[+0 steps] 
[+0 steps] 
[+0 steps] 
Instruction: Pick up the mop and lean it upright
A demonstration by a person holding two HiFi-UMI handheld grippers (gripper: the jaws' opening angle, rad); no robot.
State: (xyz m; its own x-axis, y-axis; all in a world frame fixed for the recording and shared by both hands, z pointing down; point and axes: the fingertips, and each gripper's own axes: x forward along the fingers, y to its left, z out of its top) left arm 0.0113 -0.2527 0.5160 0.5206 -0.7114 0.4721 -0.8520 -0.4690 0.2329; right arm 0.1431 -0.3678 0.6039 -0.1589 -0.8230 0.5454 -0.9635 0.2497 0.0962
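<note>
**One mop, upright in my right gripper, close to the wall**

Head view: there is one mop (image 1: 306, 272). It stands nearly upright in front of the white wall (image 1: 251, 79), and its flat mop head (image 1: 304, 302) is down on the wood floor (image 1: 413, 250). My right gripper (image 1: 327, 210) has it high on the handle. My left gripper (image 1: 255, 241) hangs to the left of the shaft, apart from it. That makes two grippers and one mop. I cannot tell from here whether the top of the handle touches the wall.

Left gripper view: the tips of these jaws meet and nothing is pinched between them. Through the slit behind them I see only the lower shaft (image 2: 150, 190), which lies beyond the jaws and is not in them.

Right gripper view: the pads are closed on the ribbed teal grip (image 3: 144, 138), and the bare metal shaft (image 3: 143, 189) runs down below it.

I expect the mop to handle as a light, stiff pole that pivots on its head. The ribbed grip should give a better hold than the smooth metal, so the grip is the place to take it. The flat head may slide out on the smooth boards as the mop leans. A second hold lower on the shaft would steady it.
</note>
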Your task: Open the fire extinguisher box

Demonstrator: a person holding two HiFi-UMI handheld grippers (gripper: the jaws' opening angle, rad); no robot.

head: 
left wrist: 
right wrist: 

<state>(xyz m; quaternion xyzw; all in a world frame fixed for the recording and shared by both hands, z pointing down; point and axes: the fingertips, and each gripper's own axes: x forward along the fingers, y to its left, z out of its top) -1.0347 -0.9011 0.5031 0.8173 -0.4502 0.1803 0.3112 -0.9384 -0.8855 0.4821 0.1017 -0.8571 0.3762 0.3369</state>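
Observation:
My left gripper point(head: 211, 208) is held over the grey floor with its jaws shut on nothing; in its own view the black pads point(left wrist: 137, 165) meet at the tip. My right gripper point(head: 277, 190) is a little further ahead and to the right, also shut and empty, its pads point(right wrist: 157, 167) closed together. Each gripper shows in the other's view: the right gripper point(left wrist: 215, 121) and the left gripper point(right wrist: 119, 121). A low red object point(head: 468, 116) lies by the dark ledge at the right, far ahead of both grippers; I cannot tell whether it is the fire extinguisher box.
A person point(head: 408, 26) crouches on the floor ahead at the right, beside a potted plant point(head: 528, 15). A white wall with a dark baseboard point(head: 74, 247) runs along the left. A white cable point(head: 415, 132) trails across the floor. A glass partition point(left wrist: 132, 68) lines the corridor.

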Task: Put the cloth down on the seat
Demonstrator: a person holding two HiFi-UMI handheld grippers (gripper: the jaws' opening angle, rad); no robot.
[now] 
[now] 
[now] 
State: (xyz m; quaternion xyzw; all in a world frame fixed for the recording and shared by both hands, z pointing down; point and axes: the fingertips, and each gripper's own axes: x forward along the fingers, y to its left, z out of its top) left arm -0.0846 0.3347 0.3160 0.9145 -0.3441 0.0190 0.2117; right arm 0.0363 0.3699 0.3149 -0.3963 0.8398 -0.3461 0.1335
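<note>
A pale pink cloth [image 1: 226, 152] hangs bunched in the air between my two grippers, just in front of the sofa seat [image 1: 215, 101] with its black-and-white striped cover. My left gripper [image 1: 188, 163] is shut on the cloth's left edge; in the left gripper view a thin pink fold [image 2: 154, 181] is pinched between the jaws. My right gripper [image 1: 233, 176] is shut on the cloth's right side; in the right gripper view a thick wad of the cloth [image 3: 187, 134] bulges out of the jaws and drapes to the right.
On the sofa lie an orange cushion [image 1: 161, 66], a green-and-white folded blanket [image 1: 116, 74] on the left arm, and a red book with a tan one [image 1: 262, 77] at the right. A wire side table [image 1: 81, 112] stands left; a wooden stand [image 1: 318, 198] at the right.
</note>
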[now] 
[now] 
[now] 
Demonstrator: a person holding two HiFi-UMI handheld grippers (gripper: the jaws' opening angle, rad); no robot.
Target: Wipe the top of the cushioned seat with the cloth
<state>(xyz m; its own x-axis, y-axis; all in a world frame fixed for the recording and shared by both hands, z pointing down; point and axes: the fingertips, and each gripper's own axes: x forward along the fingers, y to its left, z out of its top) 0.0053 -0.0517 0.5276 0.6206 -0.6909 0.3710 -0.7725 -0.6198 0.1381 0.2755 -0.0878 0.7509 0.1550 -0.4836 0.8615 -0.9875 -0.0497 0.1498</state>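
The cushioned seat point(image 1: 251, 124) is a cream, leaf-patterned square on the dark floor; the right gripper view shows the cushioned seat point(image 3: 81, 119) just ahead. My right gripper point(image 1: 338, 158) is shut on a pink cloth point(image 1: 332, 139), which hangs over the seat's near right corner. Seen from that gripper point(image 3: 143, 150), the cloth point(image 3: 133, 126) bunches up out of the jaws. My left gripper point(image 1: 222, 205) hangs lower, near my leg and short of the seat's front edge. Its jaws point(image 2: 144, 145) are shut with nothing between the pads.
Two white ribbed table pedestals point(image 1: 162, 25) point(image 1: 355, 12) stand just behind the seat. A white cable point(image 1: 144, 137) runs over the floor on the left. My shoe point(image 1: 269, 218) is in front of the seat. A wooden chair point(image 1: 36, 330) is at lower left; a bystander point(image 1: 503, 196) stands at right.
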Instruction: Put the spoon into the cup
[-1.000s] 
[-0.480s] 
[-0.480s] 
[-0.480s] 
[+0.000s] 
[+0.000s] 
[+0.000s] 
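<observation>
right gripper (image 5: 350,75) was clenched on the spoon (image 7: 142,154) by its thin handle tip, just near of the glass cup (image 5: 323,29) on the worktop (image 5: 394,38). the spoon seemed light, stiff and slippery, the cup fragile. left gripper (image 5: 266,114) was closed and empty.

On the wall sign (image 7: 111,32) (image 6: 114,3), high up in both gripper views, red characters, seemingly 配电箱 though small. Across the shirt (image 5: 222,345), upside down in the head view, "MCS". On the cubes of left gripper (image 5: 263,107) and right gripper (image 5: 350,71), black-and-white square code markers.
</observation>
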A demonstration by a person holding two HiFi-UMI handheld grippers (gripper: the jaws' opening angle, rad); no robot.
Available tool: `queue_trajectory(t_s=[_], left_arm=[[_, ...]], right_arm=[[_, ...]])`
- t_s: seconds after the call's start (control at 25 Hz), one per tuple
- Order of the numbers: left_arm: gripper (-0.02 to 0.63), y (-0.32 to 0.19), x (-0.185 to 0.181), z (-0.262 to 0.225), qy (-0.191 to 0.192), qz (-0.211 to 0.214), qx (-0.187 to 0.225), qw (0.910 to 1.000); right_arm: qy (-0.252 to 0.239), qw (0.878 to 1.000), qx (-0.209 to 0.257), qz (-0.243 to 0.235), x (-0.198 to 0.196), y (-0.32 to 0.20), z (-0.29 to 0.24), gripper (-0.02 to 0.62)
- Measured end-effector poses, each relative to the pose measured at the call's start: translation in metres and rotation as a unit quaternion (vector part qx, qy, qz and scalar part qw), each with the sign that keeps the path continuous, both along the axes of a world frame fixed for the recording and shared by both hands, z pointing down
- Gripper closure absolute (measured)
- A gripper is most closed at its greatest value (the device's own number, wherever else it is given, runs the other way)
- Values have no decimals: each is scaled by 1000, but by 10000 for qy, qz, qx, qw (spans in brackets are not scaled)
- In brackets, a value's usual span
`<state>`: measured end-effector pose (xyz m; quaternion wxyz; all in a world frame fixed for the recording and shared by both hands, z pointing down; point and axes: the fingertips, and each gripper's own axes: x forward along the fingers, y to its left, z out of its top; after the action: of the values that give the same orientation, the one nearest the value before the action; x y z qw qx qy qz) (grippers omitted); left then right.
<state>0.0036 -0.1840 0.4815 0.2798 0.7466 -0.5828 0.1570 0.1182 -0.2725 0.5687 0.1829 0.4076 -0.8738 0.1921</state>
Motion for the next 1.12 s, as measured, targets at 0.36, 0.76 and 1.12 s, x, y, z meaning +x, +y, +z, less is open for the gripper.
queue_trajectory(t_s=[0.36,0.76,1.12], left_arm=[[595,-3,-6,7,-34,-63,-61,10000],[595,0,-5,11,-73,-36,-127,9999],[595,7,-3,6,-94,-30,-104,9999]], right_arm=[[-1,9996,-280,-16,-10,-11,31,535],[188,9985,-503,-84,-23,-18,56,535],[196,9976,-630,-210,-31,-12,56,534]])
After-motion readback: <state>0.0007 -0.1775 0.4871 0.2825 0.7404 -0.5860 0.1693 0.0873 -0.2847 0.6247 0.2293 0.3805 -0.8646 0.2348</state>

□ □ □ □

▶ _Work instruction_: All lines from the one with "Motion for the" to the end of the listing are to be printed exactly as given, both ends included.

▶ _Response to this exercise_:
Motion for the next 1.12 s, as measured, targets at 0.36, 0.76 and 1.12 s, x, y, z meaning +x, +y, +z, less is open for the gripper.
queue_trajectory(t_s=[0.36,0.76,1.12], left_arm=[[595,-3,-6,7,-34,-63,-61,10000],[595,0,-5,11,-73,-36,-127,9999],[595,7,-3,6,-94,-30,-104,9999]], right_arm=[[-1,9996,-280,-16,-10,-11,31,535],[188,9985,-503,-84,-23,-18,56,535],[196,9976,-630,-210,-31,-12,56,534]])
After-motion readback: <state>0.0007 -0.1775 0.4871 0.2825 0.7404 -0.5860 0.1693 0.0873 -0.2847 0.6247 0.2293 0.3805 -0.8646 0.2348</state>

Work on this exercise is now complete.